#  > 【月之花海】獸迷、毛毛、Furry討論區 >  > 獸人動物猜謎 >  >  猜獸人 Part I(十二國記)

## sanari

我是因為下面的那個貓獸人才開始看這部動畫的說
（那隻貓獸人才出來一話就掛了，連名字都沒．．．orz）
雖然後來的獸人不多了
但也算是一部值得收藏的動畫

大家猜一下，這是那部作品

----------


## 鎧伊‧薩

感覺有點像火影~~@@(怎可能阿)

----------


## 逸獅

十二國記？（亂猜）

----------


## 魔啦茲雷

> 十二國記？
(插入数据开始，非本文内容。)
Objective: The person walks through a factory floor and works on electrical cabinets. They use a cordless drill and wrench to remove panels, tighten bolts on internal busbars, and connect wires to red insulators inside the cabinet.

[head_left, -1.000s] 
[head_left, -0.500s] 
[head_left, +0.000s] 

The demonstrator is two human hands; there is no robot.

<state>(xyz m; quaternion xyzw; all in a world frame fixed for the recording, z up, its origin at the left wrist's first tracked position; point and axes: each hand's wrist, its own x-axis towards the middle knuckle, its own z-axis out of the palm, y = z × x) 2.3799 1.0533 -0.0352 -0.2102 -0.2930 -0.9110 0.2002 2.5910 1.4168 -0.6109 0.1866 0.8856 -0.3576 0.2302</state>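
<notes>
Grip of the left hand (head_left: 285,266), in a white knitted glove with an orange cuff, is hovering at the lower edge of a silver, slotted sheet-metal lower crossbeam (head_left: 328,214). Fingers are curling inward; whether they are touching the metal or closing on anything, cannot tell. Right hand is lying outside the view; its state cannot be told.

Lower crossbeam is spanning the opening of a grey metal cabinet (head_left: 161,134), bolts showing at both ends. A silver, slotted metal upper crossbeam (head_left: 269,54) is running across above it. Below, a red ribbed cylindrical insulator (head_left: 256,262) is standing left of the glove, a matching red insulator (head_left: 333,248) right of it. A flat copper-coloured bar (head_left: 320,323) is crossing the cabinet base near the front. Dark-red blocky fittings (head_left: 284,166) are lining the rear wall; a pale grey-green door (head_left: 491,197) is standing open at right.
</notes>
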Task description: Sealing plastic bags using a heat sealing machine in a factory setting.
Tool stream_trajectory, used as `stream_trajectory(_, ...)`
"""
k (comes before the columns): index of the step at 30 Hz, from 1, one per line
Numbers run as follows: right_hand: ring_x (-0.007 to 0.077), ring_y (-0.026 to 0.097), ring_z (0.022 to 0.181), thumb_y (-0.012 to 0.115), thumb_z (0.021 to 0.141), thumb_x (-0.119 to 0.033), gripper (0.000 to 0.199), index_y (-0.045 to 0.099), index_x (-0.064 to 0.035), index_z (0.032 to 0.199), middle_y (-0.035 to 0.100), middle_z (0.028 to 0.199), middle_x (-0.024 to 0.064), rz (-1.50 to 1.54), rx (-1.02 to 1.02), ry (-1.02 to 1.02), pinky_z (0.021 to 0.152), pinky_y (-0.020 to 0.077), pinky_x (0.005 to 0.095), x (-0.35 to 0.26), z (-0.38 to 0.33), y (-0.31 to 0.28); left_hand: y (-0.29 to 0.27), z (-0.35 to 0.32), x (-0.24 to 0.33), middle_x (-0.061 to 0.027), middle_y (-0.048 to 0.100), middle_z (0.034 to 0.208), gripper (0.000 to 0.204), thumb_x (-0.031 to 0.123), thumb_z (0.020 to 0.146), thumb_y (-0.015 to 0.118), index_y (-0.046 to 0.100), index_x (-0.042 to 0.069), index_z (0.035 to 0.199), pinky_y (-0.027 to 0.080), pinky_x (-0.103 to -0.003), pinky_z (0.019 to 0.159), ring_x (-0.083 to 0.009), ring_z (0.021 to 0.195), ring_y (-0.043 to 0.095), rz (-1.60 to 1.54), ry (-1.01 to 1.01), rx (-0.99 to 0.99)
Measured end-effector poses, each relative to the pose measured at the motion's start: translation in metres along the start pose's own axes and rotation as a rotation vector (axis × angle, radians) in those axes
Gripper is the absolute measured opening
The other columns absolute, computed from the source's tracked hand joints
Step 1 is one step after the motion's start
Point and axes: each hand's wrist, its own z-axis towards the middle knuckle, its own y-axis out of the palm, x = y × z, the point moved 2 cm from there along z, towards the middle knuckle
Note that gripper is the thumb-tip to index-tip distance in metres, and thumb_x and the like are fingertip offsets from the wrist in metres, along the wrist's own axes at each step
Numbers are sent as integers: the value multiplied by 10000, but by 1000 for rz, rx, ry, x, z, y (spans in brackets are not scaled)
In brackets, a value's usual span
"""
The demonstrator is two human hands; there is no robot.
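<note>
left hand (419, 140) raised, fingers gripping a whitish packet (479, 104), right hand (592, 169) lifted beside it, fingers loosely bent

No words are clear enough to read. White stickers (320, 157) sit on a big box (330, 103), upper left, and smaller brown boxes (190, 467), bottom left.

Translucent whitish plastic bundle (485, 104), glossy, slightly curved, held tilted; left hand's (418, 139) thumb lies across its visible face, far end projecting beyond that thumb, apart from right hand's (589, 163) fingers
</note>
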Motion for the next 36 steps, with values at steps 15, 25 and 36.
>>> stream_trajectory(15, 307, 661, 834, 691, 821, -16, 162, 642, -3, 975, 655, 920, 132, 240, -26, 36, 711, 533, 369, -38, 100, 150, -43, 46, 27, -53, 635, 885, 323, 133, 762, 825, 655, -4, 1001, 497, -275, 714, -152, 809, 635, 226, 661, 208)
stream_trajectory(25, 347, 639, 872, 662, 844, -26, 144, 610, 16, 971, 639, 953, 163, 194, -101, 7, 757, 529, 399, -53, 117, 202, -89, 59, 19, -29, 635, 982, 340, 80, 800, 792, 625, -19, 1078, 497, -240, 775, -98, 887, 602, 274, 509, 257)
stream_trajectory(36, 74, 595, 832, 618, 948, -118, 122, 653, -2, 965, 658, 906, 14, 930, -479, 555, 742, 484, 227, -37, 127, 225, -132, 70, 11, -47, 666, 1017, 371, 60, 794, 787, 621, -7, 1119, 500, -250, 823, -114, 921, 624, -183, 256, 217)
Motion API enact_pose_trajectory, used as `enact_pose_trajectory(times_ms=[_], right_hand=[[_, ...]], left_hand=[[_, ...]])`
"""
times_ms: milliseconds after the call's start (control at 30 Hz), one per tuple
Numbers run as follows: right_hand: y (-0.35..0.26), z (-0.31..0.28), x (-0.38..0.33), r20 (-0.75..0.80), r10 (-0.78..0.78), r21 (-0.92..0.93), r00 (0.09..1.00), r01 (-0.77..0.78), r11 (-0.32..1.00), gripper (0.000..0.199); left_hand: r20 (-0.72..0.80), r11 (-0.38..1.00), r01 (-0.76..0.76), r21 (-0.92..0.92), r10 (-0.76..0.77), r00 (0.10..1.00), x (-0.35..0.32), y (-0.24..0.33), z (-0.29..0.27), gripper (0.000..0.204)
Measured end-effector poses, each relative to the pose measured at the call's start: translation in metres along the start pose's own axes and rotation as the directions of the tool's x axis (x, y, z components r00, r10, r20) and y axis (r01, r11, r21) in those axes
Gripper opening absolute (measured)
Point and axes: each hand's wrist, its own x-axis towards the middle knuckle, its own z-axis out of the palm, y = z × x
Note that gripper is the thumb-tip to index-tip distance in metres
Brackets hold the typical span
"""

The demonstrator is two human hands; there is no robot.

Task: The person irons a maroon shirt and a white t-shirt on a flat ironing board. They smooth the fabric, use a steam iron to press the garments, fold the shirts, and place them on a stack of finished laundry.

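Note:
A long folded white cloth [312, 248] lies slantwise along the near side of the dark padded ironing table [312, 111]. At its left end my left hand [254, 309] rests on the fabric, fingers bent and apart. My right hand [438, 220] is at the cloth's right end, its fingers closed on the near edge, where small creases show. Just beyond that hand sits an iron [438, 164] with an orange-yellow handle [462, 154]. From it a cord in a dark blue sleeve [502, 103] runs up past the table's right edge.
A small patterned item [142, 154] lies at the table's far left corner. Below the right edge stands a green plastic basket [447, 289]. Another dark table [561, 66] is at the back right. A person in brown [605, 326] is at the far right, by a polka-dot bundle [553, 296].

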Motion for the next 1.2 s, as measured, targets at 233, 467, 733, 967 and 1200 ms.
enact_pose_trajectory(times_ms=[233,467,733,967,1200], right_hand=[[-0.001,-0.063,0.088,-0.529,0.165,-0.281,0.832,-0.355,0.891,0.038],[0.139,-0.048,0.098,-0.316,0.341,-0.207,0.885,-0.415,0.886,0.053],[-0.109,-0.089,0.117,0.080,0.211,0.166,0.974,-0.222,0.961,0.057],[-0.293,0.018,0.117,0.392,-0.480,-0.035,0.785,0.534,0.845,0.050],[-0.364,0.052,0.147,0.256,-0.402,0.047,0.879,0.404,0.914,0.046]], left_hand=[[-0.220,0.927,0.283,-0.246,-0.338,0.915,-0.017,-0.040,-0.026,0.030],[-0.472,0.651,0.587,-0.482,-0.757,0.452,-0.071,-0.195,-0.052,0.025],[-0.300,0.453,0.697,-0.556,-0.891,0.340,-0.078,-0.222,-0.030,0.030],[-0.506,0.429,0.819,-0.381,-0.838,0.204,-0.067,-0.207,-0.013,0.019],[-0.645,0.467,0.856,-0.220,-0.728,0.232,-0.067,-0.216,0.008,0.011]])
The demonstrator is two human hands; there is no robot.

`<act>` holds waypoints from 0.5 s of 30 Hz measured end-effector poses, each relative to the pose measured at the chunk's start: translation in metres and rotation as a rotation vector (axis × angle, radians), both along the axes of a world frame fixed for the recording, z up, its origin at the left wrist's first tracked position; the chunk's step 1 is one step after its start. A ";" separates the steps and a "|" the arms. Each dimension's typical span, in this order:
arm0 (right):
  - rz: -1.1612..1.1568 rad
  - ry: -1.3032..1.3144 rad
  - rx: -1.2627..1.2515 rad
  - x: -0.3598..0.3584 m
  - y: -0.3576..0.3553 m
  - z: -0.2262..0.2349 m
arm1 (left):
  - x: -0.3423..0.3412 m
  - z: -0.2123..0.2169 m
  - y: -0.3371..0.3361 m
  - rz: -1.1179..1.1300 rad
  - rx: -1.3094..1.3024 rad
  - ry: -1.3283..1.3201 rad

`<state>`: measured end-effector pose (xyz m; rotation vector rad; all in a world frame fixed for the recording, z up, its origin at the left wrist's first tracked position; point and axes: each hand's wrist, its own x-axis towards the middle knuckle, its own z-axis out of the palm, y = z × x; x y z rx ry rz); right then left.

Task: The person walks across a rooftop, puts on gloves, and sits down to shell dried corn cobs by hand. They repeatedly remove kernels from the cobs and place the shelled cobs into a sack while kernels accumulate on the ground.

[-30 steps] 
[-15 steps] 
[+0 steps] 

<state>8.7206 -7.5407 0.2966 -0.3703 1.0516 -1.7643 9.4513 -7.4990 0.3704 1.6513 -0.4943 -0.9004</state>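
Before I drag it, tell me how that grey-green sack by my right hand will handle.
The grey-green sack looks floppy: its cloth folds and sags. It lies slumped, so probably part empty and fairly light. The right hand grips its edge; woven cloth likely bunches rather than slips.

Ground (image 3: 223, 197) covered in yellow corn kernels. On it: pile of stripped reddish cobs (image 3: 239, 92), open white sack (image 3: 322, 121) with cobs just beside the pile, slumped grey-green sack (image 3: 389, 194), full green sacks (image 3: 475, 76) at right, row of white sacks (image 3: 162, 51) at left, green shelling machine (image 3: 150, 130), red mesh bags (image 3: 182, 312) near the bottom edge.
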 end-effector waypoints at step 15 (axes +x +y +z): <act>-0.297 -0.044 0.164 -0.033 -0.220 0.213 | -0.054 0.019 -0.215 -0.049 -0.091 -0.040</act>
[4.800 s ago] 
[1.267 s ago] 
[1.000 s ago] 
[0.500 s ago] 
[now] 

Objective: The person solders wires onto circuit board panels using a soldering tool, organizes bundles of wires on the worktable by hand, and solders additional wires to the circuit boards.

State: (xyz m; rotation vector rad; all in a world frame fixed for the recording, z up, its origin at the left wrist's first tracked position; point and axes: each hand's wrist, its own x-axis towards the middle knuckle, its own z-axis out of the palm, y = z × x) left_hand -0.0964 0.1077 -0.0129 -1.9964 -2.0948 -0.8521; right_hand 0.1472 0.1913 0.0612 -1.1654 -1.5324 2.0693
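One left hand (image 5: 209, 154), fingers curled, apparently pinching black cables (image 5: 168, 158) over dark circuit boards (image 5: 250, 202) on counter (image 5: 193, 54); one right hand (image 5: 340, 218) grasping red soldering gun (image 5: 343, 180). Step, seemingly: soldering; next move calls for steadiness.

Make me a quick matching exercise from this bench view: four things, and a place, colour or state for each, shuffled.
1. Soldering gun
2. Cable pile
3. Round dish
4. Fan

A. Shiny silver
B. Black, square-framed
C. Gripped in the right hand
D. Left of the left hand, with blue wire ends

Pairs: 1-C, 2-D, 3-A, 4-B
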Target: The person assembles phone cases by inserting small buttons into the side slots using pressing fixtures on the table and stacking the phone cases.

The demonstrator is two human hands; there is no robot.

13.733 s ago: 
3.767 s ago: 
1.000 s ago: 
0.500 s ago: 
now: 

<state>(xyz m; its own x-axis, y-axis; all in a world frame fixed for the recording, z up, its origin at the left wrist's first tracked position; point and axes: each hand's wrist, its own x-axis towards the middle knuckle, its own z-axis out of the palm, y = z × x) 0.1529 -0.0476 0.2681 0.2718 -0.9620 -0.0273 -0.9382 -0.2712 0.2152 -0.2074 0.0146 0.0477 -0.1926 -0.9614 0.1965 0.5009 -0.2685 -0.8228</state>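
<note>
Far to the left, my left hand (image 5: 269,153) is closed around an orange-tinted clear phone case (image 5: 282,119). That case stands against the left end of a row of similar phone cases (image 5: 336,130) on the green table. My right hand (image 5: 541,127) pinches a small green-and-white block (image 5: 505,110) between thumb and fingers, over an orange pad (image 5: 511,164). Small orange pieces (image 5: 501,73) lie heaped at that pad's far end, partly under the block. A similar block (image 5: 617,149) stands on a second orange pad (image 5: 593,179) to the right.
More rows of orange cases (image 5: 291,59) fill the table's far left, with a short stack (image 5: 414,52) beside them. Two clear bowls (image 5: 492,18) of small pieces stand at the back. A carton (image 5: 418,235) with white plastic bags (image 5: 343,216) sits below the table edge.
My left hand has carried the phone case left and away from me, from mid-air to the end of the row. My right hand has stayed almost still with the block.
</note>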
（亂猜）


十二生肖中不會有貓...
不知什麼名稱的動畫?

----------


## 妤

十二國記裡"杉本優香"遇見的半獸
因為巧國不喜歡半獸以動物型態出現
規定他們保持人類模樣
而那隻貓在出國境的時候
本來想放鬆的回覆貓型
卻被同船上的人類(巧國人民)欺負
後來是因為保護某人而死八...0.0?

----------


## 雷恩

嗯，一定是「十二國記」

應該不是「規定他們保持人類模樣」，
而是他們討厭半獸，就是種族歧視啦！
所以那些人故意欺負他，要他變回人類的樣子。
後來船受到怪鳥攻擊，他為了救那些人而死，
蠻讓人痛心的...

這隻貓仔的人類型態和半獸型態都有點小萌說...
真希望他能當主要角色呀！

----------


## sanari

這部是十二國記沒錯
我當初在超視有播時是有錄下來看說
那時是沒什麼興趣看
是看到第7話時，出現了這隻貓獸人才開始有興趣的（雖然第５跟第６話有出現老鼠樂俊）
然後就沒有再錄超視播的了，直接去買他們的ＤＶＤ（聽說超視播的有剪片）
後面出來的半獸，真得是少得可憐說（主要的）
這部有兩個最可憐的角色（都掛了）
其中一個就是這個貓半獸，連名字都沒有
而且小說版的十二國記，沒有這一集說
（那天在誠品看了好久都沒找到這一段說，原本想小說版的可能會有那隻貓半獸的名字）

----------


## 狼王白牙

跑去買了 DVD 是吧.. 可是怎麼看到畫面擷圖上有 BS 字樣呢
請問買的是什麼版的 DVD 啊 XDDD

印象中這部動畫我是在野疆成立前看的, 狼雨也是
的確是不錯的作品. 大老鼠樂俊當主角也是很適合.

----------


## sanari

我當初是買香港進來的水貨
這個圖片是找水貨的圖的
然後我還有買台灣代理的公司貨(好貴，而且每片ｄｖｄ的中間話數的ｏｐ及ｅｄ都被卡掉了，做得比港製的還不好）
公司貨放在桃園說

----------


## 閒

十二國記中一些使令也是獸形的0.0/

饕餮被收服後很帥的說  :Embarassed:

----------